Gazeteye göre, Trudeau'ya bu soru sorulduğunda, Kanada Başbakanı iki ülke arasındaki ayrılıklardan çok ortaklıklara dikkat çekiyor.
Birleşik Krallık'ta "iki anne ve bir babadan olacak" tüp bebeklerin onaylanması da gazetelerde yer buluyor.
Tarihi olduğu kadar tartışma da yaratan bu kararla, bebeklerin, ölümcül genetik hastalıklarla doğmasının önüne geçilmesi amaçlanıyor.
3 kişiden yapılacak bebeklere izin
Geliştirilen bu teknikle, annenin hastalık taşıyan mitokondrileri, vericiden alınan sağlıklı mitokondrilerle değiştiriliyor.
Ancak mitokondrilerin kendi DNA'sı bulunuyor.
Dolayısıyla, bu birleşim sonucu ortaya çıkan çocukta, öz anne ve babasının yanında eser miktarda da donör DNA'sı bulunuyor.
"3 ebeveyinli" ilk çocuğun 2017 sonunda doğması bekleniyor.
İngiliz gazeteler Suriye'den gelen haberleri ele alırken insan hikayelerinin yanı sıra bir ayrıntıya da dikkat çekiyor.
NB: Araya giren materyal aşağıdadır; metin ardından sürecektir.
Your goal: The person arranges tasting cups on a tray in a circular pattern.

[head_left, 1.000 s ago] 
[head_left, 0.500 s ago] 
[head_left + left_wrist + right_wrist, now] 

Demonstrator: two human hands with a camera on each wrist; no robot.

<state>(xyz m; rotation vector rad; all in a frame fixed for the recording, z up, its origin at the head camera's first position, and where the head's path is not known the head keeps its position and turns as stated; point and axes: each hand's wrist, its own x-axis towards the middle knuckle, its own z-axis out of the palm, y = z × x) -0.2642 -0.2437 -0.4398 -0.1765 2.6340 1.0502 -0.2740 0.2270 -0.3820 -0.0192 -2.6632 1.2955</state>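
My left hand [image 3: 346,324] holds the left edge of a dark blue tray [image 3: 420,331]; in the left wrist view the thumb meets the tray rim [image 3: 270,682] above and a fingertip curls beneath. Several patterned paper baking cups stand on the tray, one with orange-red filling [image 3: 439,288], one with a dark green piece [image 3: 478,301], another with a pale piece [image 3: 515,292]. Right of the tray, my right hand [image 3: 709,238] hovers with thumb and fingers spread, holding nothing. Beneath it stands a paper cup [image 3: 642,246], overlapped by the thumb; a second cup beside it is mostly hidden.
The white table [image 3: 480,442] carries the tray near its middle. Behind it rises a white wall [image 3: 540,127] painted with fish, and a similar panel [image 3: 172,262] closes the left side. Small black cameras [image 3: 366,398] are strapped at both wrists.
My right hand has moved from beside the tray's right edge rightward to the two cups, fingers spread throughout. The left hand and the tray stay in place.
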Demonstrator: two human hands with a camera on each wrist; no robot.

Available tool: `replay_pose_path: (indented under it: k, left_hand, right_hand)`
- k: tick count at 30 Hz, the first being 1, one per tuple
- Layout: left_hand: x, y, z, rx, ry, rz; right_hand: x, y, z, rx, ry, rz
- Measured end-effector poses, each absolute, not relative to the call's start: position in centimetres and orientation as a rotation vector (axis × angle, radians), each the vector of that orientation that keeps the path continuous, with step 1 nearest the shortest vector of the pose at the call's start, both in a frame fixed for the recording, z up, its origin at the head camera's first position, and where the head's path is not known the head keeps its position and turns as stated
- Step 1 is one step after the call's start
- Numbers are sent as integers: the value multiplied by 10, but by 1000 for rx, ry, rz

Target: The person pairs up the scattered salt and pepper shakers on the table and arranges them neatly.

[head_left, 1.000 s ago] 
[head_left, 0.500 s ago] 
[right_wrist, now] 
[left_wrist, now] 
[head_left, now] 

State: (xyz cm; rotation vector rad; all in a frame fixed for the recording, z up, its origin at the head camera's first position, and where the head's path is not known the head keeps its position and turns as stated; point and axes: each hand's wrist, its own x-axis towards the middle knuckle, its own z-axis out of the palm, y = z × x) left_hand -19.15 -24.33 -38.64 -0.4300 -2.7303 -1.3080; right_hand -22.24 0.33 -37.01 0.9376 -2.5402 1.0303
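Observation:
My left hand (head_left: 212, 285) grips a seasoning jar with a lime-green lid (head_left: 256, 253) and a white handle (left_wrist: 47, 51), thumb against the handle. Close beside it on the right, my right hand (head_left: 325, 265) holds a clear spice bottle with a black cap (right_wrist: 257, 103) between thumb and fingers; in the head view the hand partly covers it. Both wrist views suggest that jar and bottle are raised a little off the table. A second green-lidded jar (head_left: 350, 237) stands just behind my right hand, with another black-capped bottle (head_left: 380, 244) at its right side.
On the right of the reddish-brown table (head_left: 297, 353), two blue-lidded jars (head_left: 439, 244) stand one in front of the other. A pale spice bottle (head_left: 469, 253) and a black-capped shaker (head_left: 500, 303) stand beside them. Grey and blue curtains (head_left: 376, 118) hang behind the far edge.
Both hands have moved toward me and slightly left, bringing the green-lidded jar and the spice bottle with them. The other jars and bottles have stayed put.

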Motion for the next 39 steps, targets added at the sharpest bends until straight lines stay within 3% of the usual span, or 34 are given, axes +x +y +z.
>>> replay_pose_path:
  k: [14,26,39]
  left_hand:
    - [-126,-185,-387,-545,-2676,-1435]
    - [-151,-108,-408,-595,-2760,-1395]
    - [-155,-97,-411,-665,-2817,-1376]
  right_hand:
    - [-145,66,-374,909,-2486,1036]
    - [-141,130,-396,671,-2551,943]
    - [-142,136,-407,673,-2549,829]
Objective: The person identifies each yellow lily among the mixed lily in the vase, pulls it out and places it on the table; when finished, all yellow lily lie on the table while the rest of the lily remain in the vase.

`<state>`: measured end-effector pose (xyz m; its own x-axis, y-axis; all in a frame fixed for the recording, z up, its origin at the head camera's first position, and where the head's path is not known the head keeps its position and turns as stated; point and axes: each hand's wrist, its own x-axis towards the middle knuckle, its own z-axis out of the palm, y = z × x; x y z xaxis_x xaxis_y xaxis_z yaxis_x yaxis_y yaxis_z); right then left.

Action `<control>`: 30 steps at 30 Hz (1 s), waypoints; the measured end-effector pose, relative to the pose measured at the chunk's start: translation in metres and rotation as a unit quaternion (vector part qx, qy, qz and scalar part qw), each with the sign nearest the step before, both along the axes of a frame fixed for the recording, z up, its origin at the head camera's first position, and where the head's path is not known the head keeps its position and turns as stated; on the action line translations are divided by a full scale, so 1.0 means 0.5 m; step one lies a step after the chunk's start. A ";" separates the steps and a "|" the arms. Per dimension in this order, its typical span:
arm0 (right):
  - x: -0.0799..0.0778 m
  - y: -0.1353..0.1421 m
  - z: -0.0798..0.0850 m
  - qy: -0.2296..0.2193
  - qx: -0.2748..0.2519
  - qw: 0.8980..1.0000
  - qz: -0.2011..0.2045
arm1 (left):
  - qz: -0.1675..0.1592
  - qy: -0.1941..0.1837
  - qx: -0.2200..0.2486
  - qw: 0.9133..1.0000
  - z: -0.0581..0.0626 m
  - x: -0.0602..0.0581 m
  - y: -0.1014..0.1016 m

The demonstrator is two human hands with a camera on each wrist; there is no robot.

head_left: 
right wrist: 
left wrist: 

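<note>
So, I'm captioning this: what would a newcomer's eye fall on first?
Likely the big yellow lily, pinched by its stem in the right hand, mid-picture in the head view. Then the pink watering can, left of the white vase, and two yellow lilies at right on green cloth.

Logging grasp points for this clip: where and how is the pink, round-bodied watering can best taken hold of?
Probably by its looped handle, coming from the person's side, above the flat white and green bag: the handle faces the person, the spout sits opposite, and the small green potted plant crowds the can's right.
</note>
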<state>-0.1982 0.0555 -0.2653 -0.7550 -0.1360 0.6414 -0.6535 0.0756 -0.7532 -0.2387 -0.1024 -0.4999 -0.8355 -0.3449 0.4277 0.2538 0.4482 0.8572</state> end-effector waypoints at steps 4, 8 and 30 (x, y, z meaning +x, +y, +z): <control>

Haberlere göre İngiltere Dışişleri Bakanı Boris Johnson dün Rusya ve İran Büyükelçileri'ni çağırarak, "Halep halkının çektiği acılardan ötürü derin endişelerini" kendilerine iletti.
Haberlere göre Johnson, iki ülkenin liderlerine de "Halkın bir kısmının son dakikada kaçmalarına izin verdikleri için övgü beklememeleri gerektiği" mesajını iletti.
Times gazetesi 'Johnson Halep'in kaderi için İran ve Rusya'yı suçluyor' başlığını kullanıyor. Daily Telegraph ise 'Halep'ten ilk tahliyeler gerçekleşirken, Boris Moskova'yı azarladı' başlığıyla haberi veriyor.
Independent gazetesinin savunma ve diplomasi muhabiri Kim Sengupta ise İngiltere'nin Suriye'ye, Irak Şam İslam Devleti'ne (IŞİD) karşı savaşmaları için muhalifleri eğitecek yeni bir ekip gönderdiğini yazıyor.